Key Point #7: Urban residents are key to successful disaster response. It follows that they are key to successful disaster preparation.

Key Point #8: The plagues of bureaucracy, poor delineation of responsibilities, and criminality are remoras on any disaster…except the relationship isn’t symbiotic.

Key Point #9: Look backward to look forward.

Key Point #10: Maintaining or improving post-disaster social infrastructure will often be harder than doing so for an urban area’s physical infrastructure.

Key Point #11: Plan for the end, then the now.

Key Point #12: What happens in urban areas doesn’t stay in urban areas…Las Vegas included.Key Point #13: Not all is what it seems in a city.

Supporting Key Point #13A: Don’t trust appearances.

Key Point #14: Expect the unexpected.

Key Point #15: Common sense sometimes isn’t common.

Key Point #16: Command, leadership, and management are fundamental to disaster response success.

Key Point #17: Getting the response structure right is vital.

Key Point #18: Leadership is important, but who should lead when?

Armed forces can be bulls in the proverbial china shop when it comes to their participation in urban disaster response. This take-charge attitude sometimes has its place. Military forces, designed and trained to deploy quickly, are frequently able to arrive quickly with a similarly responsive logistical system. Military personnel are trained to be flexible, able to adapt to a variety of situations even when those situations are highly dynamic. It is not unusual for their men and women to stay for extended durations after deploying, meaning they can possess a superior understanding of the disaster environment than other outsiders who stay for more limited stints (but, perhaps, not as deep an understanding as some nongovernmental or intergovernmental organization representatives with even more time in the locale). And the presumption that the military’s is inevitably an overly heavy hand doesn’t withstand objective scrutiny. Then Major General Darryl Williams leadership in West Africa during the 2014 Ebola crisis was commended for its cooperative and supportive character (though following US military leadership at times was more in keeping with the overly intrusive stereotype).
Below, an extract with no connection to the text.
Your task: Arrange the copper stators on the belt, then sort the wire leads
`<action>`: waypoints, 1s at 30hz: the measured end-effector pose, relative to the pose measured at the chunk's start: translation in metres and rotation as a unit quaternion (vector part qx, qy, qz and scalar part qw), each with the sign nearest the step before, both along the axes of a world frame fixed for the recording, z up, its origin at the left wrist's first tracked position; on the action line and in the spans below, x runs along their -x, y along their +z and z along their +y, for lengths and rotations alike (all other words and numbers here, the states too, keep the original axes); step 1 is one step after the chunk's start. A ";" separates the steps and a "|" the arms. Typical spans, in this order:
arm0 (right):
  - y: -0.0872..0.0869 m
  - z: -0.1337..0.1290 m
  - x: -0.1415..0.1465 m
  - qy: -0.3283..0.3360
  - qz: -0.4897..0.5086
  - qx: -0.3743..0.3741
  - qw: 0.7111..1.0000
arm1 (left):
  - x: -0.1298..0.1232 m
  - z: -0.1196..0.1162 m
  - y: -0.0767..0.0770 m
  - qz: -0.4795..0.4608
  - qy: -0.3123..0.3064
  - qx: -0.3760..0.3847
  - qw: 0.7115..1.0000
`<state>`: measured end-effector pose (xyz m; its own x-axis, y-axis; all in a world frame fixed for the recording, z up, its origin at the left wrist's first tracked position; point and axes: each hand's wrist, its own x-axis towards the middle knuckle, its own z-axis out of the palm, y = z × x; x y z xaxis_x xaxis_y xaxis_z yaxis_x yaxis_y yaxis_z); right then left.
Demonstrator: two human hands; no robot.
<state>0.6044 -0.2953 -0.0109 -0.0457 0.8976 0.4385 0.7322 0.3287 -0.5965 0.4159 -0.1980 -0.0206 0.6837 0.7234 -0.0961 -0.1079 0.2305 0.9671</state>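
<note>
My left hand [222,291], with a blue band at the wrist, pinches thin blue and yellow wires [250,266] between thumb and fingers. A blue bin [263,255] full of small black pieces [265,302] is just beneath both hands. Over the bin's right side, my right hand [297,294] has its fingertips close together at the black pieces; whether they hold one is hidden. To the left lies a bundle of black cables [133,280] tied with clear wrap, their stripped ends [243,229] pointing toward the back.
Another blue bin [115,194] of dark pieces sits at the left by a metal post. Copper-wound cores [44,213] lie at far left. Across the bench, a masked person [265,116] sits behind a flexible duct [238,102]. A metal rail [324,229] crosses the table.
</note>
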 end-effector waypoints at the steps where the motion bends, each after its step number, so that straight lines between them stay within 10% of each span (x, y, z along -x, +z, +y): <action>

Such willingness to be part of a larger team and not necessarily in charge can be necessary to the establishment of trust. That trust, in turn, underlies successful implementation of a mission command approach (whether called “mission command” or some other term is used to describe the oversight system in which clear guidance is given without dictating the details of how subordinates are to accomplish assigned tasks. See the third post in this series for a fuller description of mission command.). Mission command properly employed can be effective even when the organization in question is rigidly hierarchical. Its potential is even greater when the organization in question is a coalition or alliance of largely voluntary participants willing to work toward a common goal but less enthusiastic about being told how to do so.

Who should lead? Ideally it will be the organization most qualified. Ideally that will be the in-place government (be it local, state/provincial, or national). Hopefully an able one remains in the aftermath of the disaster. If not, the lead organization might vary over time as requirements evolve not unlike the transition of authority and responsibility during military amphibious operations. As with other aspects of disaster relief, so critical a matter should be planned for and subsequently red-teamed during rehearsals.

Key Point #19: Effective communications are essential to effective leadership.

Effective communications allow disaster response managers to orchestrate their resources much as a conductor leads an orchestra to create music instead of cacophony. Communications are complex, a complexity sometimes overlooked by those not intimately involved in a response. Yes, organizations’ leaders need to communicate with the subordinates and vice versa. But inter-organization communications are also vital, as is their nature. Communications between members of different organizations might be possible via direct contact regardless of the echelon if language and systems (e.g., phones, radios, or computers) are compatible. Often that is not the case. One of the tragedies associated with 9/11 in NYC was that New York City Police Department (NYPD)-New York City Fire Department (FDNY) communications were not nearly as effective as they could have been had equipment, procedures, and other factors been addressed before the event. The result: many fire personnel did not receive situation reports and evacuation warnings broadcast via NYPD channels. The result was many deaths that might have been avoided. Shortcomings were clear before 9/11. Fire and police department radios were found wanting during the response to the 1993 bombing of the World Trade Center (WTC). FDNY radios had not worked well within WTC towers. As was to prove the case again eight years later, police and fire cooperation had been less than desirable.[1]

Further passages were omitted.